Directions
Reproduce exactly the opening lines of the listing, stopping after the line that contains "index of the" and including it.

Data section
**********

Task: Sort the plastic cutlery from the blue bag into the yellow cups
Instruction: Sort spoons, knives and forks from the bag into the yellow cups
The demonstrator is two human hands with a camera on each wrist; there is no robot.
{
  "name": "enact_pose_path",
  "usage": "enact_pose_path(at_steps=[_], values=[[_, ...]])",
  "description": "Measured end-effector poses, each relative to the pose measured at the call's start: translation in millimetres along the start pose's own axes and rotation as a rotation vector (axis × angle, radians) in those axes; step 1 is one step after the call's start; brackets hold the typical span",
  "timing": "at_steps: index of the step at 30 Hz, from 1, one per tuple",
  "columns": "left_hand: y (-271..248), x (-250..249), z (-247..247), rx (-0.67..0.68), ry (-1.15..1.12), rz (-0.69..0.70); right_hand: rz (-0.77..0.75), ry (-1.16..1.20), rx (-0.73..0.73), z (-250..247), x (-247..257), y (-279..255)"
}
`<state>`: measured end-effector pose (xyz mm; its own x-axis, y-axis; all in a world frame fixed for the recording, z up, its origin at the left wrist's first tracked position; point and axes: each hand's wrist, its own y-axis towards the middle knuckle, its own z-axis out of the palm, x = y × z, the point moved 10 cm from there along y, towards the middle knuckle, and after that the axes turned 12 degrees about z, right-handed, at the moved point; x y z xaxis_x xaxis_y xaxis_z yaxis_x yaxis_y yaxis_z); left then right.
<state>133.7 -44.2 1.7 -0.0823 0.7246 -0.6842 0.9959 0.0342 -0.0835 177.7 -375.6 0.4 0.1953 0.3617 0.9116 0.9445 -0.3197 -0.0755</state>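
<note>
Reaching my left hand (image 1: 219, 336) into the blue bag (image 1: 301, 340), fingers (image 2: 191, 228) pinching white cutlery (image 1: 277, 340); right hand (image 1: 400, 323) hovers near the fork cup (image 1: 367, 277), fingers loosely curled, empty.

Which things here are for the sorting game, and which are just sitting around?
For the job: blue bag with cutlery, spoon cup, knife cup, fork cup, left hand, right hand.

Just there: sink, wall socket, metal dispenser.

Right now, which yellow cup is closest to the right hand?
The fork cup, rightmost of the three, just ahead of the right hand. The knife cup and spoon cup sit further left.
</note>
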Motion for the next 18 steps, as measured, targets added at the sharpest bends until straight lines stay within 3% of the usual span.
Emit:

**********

Response for this exercise
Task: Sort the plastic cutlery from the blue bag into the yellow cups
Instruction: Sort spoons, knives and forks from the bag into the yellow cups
The demonstrator is two human hands with a camera on each wrist; there is no robot.
{
  "name": "enact_pose_path",
  "usage": "enact_pose_path(at_steps=[_], values=[[_, ...]])",
  "description": "Measured end-effector poses, each relative to the pose measured at the call's start: translation in millimetres along the start pose's own axes and rotation as a rotation vector (axis × angle, radians) in those axes; step 1 is one step after the call's start; brackets hold the typical span",
  "timing": "at_steps: index of the step at 30 Hz, from 1, one per tuple",

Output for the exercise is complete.